Refactor the public API of chunk_2 DiT kernel in preparation for conversion to explicit SIMD

Shnatsel · Shnatsel · commit 34de4f238579 · 2026-01-30T15:13:30.000Z
diff --git a/src/algorithms/dit.rs b/src/algorithms/dit.rs
@@ -156,7 +156,7 @@ fn execute_dit_stage_f64<S: Simd>(
     let chunk_size = dist * 2;
 
     if chunk_size == 2 {
-        simd.vectorize(|| fft_dit_chunk_2(simd, reals, imags));
+        simd.vectorize(|| fft_dit_chunk_2_f64(simd, reals, imags));
         stage_twiddle_idx
     } else if chunk_size == 4 {
         fft_dit_chunk_4_f64(simd, reals, imags);
@@ -195,7 +195,7 @@ fn execute_dit_stage_f32<S: Simd>(
     let chunk_size = dist * 2;
 
     if chunk_size == 2 {
-        simd.vectorize(|| fft_dit_chunk_2(simd, reals, imags));
+        simd.vectorize(|| fft_dit_chunk_2_f32(simd, reals, imags));
         stage_twiddle_idx
     } else if chunk_size == 4 {
         fft_dit_chunk_4_f32(simd, reals, imags);
diff --git a/src/kernels/dit.rs b/src/kernels/dit.rs
@@ -7,10 +7,38 @@ use core::f32;
 use fearless_simd::{f32x16, f32x4, f32x8, f64x4, f64x8, Simd, SimdBase, SimdFloat, SimdFrom};
 use num_traits::Float;
 
+/// DIT butterfly for chunk_size == 2 (f64)

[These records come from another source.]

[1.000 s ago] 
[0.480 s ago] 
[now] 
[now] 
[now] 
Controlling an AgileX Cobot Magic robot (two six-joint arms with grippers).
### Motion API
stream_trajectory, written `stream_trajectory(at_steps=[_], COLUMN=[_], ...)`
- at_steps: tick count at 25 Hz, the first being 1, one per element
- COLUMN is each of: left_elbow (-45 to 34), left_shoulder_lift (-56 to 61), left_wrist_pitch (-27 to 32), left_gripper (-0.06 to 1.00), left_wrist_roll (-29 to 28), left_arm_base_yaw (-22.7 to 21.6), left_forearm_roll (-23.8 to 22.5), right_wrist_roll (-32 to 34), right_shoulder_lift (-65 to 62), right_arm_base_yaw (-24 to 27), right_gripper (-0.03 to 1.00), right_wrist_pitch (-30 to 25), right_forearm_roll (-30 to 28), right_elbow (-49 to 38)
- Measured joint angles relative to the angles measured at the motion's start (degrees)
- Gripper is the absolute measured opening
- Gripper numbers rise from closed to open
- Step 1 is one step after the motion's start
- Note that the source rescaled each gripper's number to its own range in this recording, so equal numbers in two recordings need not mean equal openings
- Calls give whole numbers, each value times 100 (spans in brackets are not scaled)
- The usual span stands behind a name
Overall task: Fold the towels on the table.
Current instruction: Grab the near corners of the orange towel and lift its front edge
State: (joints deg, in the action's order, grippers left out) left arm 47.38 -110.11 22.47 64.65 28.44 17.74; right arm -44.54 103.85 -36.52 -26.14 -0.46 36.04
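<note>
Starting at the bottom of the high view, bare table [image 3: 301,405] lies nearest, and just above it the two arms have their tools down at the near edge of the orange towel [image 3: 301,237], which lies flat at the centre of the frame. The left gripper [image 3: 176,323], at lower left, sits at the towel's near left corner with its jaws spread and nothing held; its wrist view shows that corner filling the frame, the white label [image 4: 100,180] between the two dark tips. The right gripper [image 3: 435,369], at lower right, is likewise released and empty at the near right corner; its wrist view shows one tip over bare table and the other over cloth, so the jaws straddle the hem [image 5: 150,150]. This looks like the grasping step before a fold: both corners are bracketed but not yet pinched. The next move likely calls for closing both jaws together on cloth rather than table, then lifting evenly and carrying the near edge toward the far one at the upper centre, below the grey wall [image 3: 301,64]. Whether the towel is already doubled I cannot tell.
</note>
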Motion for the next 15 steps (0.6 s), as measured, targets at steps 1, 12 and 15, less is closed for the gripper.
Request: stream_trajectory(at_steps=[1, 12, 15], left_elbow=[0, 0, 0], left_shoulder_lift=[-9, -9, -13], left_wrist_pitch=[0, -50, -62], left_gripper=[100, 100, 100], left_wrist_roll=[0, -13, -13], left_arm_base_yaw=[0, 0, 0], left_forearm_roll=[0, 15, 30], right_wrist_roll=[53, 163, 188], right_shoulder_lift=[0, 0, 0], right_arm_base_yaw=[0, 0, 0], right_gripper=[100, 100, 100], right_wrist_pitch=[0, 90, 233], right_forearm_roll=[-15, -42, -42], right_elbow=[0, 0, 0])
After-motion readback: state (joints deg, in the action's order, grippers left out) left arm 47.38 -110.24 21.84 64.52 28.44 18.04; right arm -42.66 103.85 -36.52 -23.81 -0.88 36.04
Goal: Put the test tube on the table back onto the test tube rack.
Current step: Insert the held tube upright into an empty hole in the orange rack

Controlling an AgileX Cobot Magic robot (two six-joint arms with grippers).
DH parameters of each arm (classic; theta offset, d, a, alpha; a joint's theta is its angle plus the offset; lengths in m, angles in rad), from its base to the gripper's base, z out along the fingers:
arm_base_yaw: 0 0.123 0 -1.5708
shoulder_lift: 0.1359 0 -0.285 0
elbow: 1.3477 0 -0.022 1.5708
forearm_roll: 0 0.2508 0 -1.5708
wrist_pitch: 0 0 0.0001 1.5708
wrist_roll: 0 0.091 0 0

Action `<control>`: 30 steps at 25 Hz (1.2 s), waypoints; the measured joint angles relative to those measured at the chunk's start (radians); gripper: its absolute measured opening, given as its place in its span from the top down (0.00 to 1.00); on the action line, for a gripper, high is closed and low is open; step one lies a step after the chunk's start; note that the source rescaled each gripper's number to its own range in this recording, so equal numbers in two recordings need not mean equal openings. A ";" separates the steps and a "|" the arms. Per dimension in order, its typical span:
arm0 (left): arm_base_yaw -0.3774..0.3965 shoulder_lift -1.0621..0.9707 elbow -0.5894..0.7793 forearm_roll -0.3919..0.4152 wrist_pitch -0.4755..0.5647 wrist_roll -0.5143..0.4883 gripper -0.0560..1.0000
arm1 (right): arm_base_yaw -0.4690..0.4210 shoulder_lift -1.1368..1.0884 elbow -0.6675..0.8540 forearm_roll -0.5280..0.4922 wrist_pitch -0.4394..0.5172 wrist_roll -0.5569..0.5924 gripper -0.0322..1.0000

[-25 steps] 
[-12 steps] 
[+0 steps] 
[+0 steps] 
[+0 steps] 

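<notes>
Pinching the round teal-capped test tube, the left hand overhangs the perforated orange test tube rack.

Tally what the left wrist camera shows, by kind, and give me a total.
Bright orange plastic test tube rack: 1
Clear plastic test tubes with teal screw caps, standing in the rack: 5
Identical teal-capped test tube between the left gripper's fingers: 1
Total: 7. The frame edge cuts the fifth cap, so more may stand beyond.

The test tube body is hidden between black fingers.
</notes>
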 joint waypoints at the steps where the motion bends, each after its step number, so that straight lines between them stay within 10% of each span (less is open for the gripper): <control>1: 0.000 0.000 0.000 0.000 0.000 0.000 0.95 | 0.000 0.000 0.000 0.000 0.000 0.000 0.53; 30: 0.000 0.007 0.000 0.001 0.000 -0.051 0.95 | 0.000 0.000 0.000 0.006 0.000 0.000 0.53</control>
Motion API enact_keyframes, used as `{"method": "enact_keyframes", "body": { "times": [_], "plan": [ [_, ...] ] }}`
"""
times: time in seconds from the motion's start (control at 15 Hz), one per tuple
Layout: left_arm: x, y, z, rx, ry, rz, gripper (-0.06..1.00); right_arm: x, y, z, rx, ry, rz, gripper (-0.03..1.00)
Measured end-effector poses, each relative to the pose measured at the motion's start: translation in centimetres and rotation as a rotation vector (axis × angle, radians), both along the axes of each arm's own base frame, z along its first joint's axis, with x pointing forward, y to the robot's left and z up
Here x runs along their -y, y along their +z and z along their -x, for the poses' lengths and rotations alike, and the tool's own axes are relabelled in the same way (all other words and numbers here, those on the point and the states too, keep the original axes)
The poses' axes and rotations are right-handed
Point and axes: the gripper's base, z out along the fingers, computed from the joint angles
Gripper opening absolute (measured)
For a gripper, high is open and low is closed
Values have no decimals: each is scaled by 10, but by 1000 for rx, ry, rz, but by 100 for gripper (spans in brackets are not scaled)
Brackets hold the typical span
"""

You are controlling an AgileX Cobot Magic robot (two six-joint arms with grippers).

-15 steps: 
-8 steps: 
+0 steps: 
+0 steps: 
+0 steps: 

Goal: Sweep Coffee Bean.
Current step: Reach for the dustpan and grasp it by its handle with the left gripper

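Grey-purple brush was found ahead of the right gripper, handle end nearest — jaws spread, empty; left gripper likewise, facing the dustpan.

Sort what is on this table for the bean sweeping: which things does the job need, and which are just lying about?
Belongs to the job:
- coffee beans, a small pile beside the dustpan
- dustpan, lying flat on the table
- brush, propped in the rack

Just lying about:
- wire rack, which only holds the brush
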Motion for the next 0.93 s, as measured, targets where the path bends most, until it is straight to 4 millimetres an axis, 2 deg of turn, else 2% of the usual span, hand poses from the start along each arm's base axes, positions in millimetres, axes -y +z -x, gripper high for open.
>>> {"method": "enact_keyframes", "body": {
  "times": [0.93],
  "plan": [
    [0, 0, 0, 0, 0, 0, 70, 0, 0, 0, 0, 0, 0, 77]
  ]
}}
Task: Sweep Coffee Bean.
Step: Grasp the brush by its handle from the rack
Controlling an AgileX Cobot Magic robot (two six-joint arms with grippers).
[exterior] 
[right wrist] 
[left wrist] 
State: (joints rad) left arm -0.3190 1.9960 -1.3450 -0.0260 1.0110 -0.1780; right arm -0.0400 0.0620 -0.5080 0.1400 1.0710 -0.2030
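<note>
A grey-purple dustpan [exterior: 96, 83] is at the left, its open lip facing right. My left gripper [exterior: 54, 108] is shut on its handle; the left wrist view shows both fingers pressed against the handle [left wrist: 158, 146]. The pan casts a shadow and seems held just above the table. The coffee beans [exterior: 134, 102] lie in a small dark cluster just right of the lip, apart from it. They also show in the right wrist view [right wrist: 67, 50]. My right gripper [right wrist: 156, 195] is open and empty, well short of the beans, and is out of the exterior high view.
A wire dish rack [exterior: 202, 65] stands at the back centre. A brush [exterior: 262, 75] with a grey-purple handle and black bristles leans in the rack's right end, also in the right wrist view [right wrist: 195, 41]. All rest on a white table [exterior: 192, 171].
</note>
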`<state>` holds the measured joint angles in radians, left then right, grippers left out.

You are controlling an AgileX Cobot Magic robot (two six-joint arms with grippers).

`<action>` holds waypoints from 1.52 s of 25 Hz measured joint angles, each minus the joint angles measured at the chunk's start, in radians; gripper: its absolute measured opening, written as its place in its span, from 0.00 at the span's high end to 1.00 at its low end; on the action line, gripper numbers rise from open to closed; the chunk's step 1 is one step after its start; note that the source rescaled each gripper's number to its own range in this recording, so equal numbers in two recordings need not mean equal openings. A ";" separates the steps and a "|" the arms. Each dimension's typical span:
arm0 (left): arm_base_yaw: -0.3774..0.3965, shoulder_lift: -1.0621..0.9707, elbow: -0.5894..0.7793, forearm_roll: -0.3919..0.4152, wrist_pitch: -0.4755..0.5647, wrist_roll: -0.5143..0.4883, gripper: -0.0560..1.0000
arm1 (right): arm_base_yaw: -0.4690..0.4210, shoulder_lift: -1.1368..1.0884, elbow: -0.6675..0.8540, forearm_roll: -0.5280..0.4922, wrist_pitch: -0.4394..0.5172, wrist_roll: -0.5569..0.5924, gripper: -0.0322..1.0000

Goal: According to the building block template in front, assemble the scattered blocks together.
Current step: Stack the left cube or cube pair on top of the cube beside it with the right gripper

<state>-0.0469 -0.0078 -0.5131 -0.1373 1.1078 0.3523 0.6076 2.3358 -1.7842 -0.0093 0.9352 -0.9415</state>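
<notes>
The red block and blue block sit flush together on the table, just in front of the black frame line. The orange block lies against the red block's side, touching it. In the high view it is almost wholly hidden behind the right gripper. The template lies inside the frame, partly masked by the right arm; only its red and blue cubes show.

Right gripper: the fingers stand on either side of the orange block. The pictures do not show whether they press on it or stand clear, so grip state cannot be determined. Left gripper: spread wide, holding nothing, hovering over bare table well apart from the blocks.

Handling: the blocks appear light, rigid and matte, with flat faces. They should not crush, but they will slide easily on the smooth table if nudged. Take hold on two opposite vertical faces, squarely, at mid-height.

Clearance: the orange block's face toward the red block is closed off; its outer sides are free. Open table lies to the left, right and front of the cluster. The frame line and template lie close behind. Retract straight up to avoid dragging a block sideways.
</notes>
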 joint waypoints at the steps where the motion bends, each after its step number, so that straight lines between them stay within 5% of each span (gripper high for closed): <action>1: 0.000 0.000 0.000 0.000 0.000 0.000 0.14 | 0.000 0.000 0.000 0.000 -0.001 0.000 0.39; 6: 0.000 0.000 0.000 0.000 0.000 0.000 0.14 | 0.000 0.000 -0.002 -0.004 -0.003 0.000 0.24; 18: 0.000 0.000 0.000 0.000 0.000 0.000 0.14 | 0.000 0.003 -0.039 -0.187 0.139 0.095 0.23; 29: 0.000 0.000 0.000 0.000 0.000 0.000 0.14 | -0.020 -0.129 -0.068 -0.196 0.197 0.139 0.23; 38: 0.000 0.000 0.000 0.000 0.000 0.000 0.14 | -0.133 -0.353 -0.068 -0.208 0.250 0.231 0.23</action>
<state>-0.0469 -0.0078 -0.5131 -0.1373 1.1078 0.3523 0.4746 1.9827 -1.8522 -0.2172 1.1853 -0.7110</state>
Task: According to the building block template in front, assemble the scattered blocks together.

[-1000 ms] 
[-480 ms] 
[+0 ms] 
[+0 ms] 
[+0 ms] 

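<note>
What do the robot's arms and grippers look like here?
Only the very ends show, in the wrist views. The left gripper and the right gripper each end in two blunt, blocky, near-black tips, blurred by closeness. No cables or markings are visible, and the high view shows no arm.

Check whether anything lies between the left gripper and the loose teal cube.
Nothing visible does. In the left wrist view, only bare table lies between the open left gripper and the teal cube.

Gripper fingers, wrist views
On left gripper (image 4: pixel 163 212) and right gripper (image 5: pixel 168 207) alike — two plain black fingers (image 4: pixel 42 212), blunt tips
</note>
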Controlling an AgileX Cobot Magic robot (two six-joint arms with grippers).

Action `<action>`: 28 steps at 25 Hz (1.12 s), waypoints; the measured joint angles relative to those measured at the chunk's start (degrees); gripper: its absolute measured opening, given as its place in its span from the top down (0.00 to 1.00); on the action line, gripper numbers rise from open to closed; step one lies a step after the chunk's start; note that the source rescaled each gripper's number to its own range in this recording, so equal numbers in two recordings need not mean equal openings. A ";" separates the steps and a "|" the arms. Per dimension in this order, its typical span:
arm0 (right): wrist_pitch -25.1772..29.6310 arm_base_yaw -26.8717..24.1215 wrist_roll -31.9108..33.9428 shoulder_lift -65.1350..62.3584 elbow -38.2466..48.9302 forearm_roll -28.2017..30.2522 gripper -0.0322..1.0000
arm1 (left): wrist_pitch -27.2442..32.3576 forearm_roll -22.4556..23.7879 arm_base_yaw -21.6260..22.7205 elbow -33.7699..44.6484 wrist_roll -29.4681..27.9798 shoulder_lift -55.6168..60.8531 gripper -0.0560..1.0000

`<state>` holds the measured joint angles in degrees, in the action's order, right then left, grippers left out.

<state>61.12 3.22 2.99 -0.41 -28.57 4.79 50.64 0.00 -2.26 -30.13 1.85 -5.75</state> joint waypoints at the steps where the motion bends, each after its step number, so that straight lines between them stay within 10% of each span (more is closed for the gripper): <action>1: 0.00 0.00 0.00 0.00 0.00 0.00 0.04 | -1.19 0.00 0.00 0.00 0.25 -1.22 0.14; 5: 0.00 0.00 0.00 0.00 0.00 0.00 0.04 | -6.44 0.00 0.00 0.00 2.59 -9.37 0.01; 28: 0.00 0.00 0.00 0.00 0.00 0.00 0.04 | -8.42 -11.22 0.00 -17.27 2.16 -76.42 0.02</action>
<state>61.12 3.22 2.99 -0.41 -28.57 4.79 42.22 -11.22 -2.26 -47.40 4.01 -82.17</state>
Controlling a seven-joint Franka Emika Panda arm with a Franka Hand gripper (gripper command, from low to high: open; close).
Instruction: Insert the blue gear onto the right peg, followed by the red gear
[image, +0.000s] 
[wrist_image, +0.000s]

+#[inline(never)] // otherwise every kernel gets inlined into the parent and ARM perf drops due to register pressure
+pub fn fft_dit_chunk_2_f64<S: Simd>(simd: S, reals: &mut [f64], imags: &mut [f64]) {
+    simd.vectorize(
+        #[inline(always)]
+        || fft_dit_chunk_2_simd_f64(simd, reals, imags),
+    )
+}
+
+/// DIT butterfly for chunk_size == 2 (f32)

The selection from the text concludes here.